Guided-Ion-Beam Scattering and Direct Dynamics Trajectory Study on the Reaction of Deprotonated Cysteine with Singlet Molecular Oxygen
2013
Fang, Yigang | Liu, Fangwei | Emre, Rifat | Liu, Jianbo
We present a study on the gas-phase reaction of deprotonated cysteine with the lowest electronically excited state of molecular oxygen O₂[a¹Δg], including the measurement of the effects of collision energy (Ecₒₗ) on reaction cross sections over a center-of-mass Ecₒₗ range from 0.1 to 1.0 eV. Deprotonated cysteine was generated using electrospray ionization, and has a carboxylate anionic structure (HSCH₂CH(NH₂)CO₂–) in the gas phase. Three product ion channels were observed. The dissociation of HSCH₂CH(NH₂)CO₂– to NH₂CH₂CO₂– and neutral CH₂S has the largest cross section over the entire Ecₒₗ range.

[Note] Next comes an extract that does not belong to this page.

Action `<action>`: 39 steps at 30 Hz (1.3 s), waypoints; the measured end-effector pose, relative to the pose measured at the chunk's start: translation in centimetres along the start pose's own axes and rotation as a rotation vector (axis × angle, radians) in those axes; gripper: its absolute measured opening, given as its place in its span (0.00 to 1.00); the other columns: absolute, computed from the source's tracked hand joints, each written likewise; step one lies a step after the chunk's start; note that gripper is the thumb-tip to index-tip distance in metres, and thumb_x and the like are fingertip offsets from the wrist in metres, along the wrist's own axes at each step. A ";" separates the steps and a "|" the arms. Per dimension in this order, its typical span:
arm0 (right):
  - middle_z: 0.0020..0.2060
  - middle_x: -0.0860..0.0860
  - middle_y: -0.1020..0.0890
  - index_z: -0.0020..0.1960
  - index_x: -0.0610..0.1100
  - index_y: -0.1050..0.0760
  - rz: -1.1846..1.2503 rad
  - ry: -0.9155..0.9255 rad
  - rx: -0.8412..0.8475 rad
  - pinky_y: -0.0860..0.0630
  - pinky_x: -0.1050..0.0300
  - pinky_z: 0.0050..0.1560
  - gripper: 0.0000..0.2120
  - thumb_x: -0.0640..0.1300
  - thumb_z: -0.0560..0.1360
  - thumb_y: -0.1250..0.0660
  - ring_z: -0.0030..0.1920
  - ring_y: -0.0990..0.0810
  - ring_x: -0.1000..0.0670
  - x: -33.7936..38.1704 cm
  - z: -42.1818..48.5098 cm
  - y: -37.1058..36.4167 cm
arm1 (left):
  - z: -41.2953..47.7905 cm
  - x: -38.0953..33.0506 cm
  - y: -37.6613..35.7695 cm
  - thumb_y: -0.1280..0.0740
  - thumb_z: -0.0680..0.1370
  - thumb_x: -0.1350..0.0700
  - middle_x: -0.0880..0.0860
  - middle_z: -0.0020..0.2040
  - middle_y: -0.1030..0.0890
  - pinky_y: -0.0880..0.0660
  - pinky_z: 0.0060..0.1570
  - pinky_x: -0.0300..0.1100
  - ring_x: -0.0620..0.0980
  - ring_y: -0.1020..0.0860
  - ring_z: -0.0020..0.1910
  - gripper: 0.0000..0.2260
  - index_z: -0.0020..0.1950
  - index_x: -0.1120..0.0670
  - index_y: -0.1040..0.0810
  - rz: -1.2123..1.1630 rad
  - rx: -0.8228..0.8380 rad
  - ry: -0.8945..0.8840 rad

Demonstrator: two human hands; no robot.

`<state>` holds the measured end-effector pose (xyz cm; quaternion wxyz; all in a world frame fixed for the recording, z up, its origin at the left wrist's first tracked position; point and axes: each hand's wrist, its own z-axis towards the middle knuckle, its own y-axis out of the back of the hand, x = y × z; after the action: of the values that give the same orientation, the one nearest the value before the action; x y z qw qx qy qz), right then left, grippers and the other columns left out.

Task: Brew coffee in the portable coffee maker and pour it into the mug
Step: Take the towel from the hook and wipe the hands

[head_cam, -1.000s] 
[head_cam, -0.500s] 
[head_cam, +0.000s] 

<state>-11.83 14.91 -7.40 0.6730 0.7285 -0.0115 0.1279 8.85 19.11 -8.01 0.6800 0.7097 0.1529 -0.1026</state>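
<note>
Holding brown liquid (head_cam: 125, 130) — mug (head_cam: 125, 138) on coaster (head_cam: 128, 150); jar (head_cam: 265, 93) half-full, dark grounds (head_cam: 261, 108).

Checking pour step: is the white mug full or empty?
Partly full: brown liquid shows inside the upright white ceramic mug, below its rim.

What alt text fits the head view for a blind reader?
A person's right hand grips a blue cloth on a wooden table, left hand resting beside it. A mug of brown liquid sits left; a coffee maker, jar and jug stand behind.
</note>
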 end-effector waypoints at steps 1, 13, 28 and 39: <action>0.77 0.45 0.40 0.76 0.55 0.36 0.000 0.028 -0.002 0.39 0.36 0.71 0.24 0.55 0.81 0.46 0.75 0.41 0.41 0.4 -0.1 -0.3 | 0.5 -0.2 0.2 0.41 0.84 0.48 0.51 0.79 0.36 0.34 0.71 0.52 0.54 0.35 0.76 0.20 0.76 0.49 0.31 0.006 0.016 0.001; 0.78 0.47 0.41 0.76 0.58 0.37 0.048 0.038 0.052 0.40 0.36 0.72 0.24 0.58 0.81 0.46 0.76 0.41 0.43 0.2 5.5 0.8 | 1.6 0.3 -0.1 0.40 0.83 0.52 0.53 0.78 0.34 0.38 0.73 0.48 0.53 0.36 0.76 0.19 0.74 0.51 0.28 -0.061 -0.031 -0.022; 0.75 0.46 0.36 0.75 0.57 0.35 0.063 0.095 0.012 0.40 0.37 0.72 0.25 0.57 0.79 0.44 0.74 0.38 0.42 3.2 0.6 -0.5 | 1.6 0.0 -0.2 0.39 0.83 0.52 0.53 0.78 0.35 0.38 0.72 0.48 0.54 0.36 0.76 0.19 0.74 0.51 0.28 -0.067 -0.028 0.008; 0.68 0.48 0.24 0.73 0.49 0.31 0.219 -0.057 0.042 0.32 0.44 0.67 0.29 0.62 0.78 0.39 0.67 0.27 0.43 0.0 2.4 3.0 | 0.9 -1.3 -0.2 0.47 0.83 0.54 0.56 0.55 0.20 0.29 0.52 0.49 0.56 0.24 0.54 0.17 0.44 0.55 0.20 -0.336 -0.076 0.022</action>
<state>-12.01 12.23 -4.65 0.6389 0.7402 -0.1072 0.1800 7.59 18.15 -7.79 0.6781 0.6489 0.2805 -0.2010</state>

This product channel is driven by the electronic excitation energy of ¹O₂ (the so-called dissociative excitation transfer), and is strongly suppressed by Ecₒₗ. Two minor channels correspond to the formation of HSCH₂C(NH)CO₂– + H₂O₂ via abstraction of two hydrogen atoms from HSCH₂CH(NH₂)CO₂– by ¹O₂, and the formation of OSCH₂CH(NH₂)CO₂– radical via elimination of ·OH from an intermediate complex, respectively. Density functional theory calculations were used to locate various complexes, transition states, and products. Quasi-classical direct dynamics trajectory simulations were carried out at Ecₒₗ = 0.2 eV using the B3LYP/4-31G(d) level of theory. Trajectory results were used to guide the construction of a reaction coordinate, discriminate between different mechanisms, and provide additional mechanistic insights. Analysis of trajectories highlights the importance of complex mediation at the early stages of all reactions, and suggests a partially concerted mechanism for H₂O₂ elimination.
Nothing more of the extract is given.